Flux Transformer Out of Memory

I started off with PyTorch, but after hearing about Julia Flux I decided to try it out to reap the promised elegance and ease of use. I ported my transformer implementation to Julia and verified that the outputs match those of my PyTorch code. However, the model runs more slowly than the PyTorch version and I cannot run my it with a batch size of 64, which PyTorch seems to handle easily, without getting a GPU out of memory error.

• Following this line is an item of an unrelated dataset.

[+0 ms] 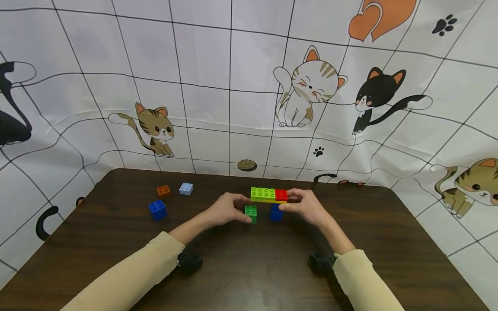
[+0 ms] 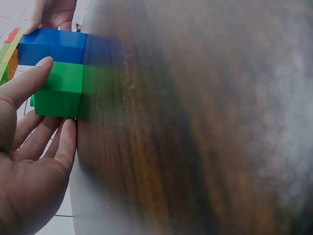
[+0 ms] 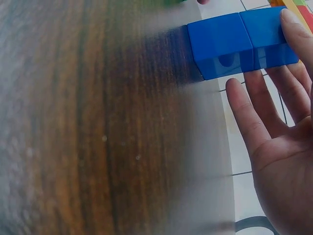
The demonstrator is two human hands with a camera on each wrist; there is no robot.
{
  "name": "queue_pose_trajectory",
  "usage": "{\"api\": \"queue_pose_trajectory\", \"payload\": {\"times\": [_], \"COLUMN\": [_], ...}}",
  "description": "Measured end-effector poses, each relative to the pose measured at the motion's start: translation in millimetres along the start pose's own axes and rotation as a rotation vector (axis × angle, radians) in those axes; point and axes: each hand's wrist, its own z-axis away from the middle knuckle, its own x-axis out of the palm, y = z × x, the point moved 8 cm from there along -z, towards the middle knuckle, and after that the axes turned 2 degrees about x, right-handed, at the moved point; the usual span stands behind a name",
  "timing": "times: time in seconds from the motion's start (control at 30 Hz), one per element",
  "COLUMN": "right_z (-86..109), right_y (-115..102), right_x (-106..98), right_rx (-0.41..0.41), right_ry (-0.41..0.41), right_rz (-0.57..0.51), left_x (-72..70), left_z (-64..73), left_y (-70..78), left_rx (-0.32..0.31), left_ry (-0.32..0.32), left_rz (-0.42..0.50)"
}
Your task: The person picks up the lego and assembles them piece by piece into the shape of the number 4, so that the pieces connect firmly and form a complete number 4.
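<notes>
Two stacked blue bricks stand on the table, bearing a flat yellow piece topped by a lime brick and a red brick. My right hand grips this build at its right end, the thumb against the upper blue brick and fingers behind. Beneath the overhanging lime end stands a green brick, left of the blue stack. My left hand holds it between the thumb on its near side and fingers on the far side.
Farther left on the dark wooden table lie a blue brick, an orange brick and a light blue brick. A white cloth printed with cats hangs behind the table's far edge.
</notes>
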Motion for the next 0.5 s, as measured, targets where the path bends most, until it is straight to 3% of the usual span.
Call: {"api": "queue_pose_trajectory", "payload": {"times": [0.3, 0.5], "right_z": [-0.4, 0.1], "right_y": [0.5, 2.1], "right_x": [-0.3, -1.4], "right_rx": [0.002, 0.009], "right_ry": [0.003, -0.006], "right_rz": [0.009, 0.006], "left_x": [0.1, -7.5], "left_z": [1.7, 5.3], "left_y": [1.8, 1.5], "left_rx": [0.024, 0.011], "left_ry": [-0.008, 0.018], "left_rz": [-0.025, -0.063]}}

The self-attention code in Julia is nearly identical to the PyTorch code so I can only conclude that Julia’s or Zygote’s handling of matrix operations is significantly subpar to that of PyTorch. Is there some easy way to make the code work well in Julia without writing low level code? Otherwise I’ll just have to stick with PyTorch as it handles everything I throw at it.

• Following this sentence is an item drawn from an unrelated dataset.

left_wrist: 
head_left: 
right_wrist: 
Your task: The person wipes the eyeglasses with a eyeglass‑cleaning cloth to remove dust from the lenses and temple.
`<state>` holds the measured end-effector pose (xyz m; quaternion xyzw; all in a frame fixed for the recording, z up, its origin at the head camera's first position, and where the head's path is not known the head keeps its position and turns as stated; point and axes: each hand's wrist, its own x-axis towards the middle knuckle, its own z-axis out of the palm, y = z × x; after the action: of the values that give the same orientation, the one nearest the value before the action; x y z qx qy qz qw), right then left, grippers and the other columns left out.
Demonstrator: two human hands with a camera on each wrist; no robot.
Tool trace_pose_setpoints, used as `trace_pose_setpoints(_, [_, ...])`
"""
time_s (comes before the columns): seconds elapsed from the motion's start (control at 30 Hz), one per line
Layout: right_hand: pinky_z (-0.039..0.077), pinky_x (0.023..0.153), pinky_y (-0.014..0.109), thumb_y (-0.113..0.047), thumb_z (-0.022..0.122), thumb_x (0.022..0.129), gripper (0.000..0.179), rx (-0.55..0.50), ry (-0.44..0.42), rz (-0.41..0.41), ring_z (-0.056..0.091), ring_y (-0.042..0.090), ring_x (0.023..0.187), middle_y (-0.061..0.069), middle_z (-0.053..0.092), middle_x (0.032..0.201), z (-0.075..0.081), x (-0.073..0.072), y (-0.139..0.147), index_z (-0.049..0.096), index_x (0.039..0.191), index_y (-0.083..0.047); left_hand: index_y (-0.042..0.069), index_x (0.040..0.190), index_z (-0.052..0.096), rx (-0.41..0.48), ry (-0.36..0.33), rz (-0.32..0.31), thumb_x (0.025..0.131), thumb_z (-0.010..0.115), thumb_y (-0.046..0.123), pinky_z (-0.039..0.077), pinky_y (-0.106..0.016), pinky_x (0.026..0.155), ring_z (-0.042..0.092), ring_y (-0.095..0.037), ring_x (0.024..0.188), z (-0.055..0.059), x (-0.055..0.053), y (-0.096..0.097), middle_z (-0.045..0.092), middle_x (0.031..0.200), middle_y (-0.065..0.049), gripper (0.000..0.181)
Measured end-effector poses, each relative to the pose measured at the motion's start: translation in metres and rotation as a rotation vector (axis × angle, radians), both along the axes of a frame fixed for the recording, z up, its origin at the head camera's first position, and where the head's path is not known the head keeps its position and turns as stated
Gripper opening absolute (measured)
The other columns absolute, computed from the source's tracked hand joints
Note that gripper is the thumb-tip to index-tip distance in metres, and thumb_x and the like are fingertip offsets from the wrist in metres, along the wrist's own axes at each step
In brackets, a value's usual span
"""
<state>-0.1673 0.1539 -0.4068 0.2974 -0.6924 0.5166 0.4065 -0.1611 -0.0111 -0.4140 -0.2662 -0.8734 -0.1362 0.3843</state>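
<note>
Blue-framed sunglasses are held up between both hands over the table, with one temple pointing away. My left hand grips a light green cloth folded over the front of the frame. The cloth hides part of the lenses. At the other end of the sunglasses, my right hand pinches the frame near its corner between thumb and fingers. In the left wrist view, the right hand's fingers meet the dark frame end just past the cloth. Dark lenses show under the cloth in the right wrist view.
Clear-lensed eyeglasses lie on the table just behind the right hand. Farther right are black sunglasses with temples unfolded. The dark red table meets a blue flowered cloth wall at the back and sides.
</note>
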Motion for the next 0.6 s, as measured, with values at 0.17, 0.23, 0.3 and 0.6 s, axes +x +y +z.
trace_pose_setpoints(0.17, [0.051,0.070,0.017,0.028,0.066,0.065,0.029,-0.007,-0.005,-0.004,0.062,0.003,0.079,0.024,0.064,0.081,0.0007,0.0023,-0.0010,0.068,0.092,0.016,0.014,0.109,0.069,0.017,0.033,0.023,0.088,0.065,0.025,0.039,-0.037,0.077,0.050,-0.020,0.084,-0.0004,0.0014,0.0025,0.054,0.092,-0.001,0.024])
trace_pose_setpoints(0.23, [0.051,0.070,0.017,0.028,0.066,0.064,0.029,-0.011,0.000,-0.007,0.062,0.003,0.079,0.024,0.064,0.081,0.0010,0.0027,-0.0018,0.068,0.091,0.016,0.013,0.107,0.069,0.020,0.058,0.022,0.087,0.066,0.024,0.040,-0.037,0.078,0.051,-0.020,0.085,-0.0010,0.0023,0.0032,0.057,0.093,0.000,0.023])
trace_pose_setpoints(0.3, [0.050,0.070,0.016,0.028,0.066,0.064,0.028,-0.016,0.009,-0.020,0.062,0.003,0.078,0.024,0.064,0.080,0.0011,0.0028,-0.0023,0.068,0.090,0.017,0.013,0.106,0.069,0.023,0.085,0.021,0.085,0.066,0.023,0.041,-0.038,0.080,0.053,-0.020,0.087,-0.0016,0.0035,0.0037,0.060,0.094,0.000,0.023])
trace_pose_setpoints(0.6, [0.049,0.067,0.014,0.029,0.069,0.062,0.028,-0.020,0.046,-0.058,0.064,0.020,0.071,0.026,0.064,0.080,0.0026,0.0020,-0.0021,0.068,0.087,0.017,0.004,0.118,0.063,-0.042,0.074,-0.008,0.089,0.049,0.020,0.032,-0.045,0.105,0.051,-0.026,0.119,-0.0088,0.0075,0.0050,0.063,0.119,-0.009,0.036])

function (sa::MultiHeadSelfAttention)(x)
    C, T, B = size(x) # (n_embd, T, B)
    
    # slice to get queries, keys, and values
    qkv = sa.c_attn(x) # (3 * n_embd, T, B)
    #q, k, v = (view(qkv, i:i+sa.n_embd-1, :, :) for i in 1:sa.n_embd:2*sa.n_embd+1) # (n_embd, T, B)
    q = view(qkv, 1:sa.n_embd, :, :) # (n_embd, T, B)
    k = view(qkv, 1+sa.n_embd:2*sa.n_embd, :, :) # (n_embd, T, B)
    v = view(qkv, 1+2*sa.n_embd:3*sa.n_embd, :, :) # (n_embd, T, B)

    # slice for each head
    head_size = sa.n_embd Ă· sa.n_heads
    #q, k, v = map(x->permutedims(reshape(x, head_size, sa.n_heads, T, B), [1, 3, 2, 4]), (q, k, v) ) # (head_size, T, n_head, B)
    q = permutedims(reshape(q, head_size, sa.n_heads, T, B), [1, 3, 2, 4])
    k = permutedims(reshape(k, head_size, sa.n_heads, T, B), [1, 3, 2, 4])
    v = permutedims(reshape(v, head_size, sa.n_heads, T, B), [1, 3, 2, 4])

    # compute the logits
    k = permutedims(k, [2, 1, 3, 4]) # (T, head_size, n_head B)
    scale = convert(eltype(sa.mask), 1 / sqrt(head_size)) # convert for performance
    wei = scale * batched_mul(k, q) # (T, T, n_head, B)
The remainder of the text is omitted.